Hi
Check out my latest creation with all it's cutting edge features, including:
- No rocker
- No Fins
- No concave
- [Almost] no curve in outline (approx 20mm each side in the last 200mm of the board).
The "black strips" are carbon fibre
Rode it yesterday and it goes great.
Nice. Whats your dimensions?
PS adding small heel side fins helps the top end of a light wind tt without removing much bottom end.
Its super easy to add fin drillings at any stage on a ply core board. Simply drill them oversize by a few mm fill em back up with resin then re-drill to the correct size.
Here's my light wind TT 145x45. I've tried it with and without fins in various configurations. I've settled on 2 small fins on the heel side edge.
Check out MY latest creation with all it's cutting edge features, including:
No rocker -
No Fins -
No concave
Well nothing at all, its a plank of wood from bunnings.....
What material is your core?
Plank of wood from bunnings.....
5mm vertically laminated bamboo What is the glass layup?
Pfft glass is for knobs...
600grm triaxle with an additional piece of 600grm triaxle in between the footstraps.
Pffft foot straps are for knobs...
What is the depth of the sidecut on that? Parrallel rails until the corners What is the radius of the cuts on the corners?
Its a plank of wood.... from bunings..... Its the future.... :)
The Bunnings board is excellent for light winds and dead flat water
Science says a square flat tail is the most efficient for speed and light winds.
For chop, add some foot straps and fins and you will have a very good light wind board, the flex of the PLANK auto adjusts as you ride.
For me it was a great experiment on how little you need, to get a good performance light wind flat water board.
I would add some fins and straps and front curve for choppy conditions...
Add some carbon fiber, graphics and a logo and make up some marketing words and sell roughly the same shape for $1200 ;)
A mate makes twin tips, after many prototypes, he found a rectangle no rocker is the best light wind shape...
I went to Bunnings and purchased www.bunnings.com.au/selex-600-x-18-x-1800mm-clear-laminated-pine-sheet_p8490006 ...
I cut it down to 500mm wide into an Alaia shape (roughly like the Naish beast without the waist), added a point, a fish tail, some glass on the bottom and resin on the top to seal it (bunning glue is does not like water!!!).
Works a treat in light wind and is super skatey (new word).
$100 board.
I just grabbed the cheapest piece of wood I could find near six foot for 100kg of fatness. It weighs a bit but I am was never planning to launch myself into the air with it and do grabs. I just wanted to know if I could do it.

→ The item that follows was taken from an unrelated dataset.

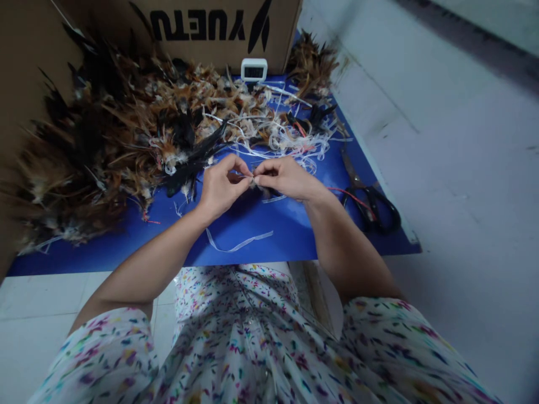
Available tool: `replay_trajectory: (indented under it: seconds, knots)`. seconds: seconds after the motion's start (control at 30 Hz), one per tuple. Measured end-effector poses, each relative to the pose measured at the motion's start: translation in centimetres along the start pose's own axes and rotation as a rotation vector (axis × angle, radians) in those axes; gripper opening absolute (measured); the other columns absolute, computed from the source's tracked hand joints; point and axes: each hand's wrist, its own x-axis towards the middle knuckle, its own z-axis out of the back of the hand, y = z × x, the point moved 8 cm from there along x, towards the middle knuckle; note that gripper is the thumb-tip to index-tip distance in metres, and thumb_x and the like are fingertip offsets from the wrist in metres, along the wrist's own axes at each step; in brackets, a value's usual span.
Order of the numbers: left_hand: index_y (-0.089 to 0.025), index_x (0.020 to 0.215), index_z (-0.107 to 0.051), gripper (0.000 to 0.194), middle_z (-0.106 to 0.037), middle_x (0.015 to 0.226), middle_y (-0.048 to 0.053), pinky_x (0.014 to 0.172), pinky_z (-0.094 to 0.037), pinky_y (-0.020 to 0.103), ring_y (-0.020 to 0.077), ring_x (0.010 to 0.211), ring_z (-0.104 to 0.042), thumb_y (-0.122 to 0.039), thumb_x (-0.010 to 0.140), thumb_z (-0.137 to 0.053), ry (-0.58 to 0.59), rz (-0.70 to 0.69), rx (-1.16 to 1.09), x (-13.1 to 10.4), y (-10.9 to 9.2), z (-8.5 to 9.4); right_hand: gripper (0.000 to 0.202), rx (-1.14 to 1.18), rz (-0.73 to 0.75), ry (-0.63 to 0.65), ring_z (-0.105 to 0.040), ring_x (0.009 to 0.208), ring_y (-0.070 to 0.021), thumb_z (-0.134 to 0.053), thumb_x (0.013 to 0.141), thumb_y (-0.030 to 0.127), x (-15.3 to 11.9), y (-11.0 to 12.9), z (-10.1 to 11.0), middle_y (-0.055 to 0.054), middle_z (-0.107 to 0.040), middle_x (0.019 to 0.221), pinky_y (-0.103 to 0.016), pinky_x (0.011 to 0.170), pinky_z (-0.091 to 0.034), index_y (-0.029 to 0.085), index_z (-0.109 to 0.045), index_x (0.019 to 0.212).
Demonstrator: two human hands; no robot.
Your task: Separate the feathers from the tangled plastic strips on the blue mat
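Observation:
My left hand (223, 185) and my right hand (286, 177) meet fingertip to fingertip over the blue tabletop (248, 216). Both are closed in a pinch on the end of a small tuft of feathers (264, 192), dark and pale, partly hidden below my right fingers. A fine thread seems to run at the left fingertips, too small to make out well. Behind my hands lies a tangle of white ribbon strips (290, 137). One loose clear strip (240, 246) rests on the table nearer to me.
A large heap of brown and black feathers (126, 129) covers the left and back. Black-handled scissors (373, 207) lie at right with a red string across them. A small white digital clock (254, 69) stands before a cardboard box (202, 47). More feathers (311, 64) sit back right.

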Motion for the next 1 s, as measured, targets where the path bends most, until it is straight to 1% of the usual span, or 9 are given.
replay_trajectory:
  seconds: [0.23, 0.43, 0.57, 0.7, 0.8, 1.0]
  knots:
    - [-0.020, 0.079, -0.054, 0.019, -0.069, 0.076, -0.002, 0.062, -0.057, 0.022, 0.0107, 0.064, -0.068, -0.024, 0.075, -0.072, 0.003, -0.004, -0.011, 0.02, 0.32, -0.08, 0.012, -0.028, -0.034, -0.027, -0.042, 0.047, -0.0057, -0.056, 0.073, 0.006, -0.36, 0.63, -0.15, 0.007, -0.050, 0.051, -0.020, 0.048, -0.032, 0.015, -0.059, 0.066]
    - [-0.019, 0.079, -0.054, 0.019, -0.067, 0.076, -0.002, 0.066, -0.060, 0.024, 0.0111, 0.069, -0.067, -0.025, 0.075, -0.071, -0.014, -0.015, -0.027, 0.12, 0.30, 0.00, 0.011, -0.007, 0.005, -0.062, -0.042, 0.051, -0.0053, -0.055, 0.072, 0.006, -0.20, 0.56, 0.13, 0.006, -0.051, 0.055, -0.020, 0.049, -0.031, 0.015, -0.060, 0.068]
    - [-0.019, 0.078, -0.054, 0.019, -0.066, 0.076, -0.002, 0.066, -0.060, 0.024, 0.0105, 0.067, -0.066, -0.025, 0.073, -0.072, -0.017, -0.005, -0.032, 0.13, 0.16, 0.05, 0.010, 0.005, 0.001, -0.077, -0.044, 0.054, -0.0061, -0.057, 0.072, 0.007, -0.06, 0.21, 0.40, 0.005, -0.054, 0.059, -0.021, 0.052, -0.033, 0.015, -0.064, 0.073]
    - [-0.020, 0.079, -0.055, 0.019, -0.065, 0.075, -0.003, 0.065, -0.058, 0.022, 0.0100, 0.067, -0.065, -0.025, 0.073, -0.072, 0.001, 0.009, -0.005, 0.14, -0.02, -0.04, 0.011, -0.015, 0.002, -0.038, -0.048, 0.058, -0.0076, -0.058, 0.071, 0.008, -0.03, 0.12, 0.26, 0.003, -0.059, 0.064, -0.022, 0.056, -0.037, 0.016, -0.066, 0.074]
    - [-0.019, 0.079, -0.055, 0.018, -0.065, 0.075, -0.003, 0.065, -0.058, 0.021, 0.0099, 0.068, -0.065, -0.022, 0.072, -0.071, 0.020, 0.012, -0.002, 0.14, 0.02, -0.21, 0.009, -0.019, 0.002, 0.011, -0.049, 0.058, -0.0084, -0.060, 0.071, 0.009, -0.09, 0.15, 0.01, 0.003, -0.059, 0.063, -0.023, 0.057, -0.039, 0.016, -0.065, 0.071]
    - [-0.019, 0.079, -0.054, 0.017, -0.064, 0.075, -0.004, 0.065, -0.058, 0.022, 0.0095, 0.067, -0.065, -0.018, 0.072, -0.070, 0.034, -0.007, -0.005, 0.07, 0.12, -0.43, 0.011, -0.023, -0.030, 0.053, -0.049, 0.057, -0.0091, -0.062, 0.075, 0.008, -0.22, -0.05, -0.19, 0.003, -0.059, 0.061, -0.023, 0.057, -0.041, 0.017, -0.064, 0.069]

1500mm should fine provided you keep enough width. You could try a North Skim Fish shape..... that would be a lot of fun to try.
I will take a pic and post it. It is definitely not sophisticated.
Plummet
Any chance you could post some detail about how you attached the foot straps?
Did you embed nuts or use some type of flat headed bolt?
Pix please?
Is the bamboo core you used that much stronger than ply? I was thinking of using 6mm ply and extra glass.
Not wanting to hijack the thread - I got the chance to play recently on a Naish Alaia that Ant has at the QLD kitesurfari - kind of fun but then Im not really familiar with riding finless boards - and I was having a go in the dead shallows and out in the deeper water and chop - to be honest it seemed to be more comfortable riding it backwards!!
CJ2478 you have inspired me to have a crack a sensible home build - I really don't think I could be bothered with the Alaia shape - but that's a typical Naish thing!! (bat wing kites - what were they thinking!!)
I was lucky enough to score a 3m x 500mm x 50mm piece of paulownia.
I can feel a few big skim boards coming on!!!
Hi all,
I was reluctant to reply but unfortunately, I decided to close my DIY kite board building shop in Perth.
In about a few days time, shop.shinai.co will stop working.
Still have a few SS inserts for sale, and a few beautiful hand made boards. Topsheets are gone, carbon, fins and rails too.
Hopefully helped some of you guys on the way and thanks for your support.
Bye for now.
PS
CJ2478 Thanks mate for your order and posting, appreciated. Congrats for your build as well.
JHS, bamboo is strong as, but heavy. 10mm bamboo in 150x50cm size would be 10kg if not more, comparing to Paulownia same size of 2.6kg:http://shop.shinai.co/?product=paulownia-wood-core
I can't believe it's taken like over 10 years for kite surfers (Seabreezers actually. I see more intelligent responses and respect on other forums) to realise you can make just about everthing yourself, especially boards!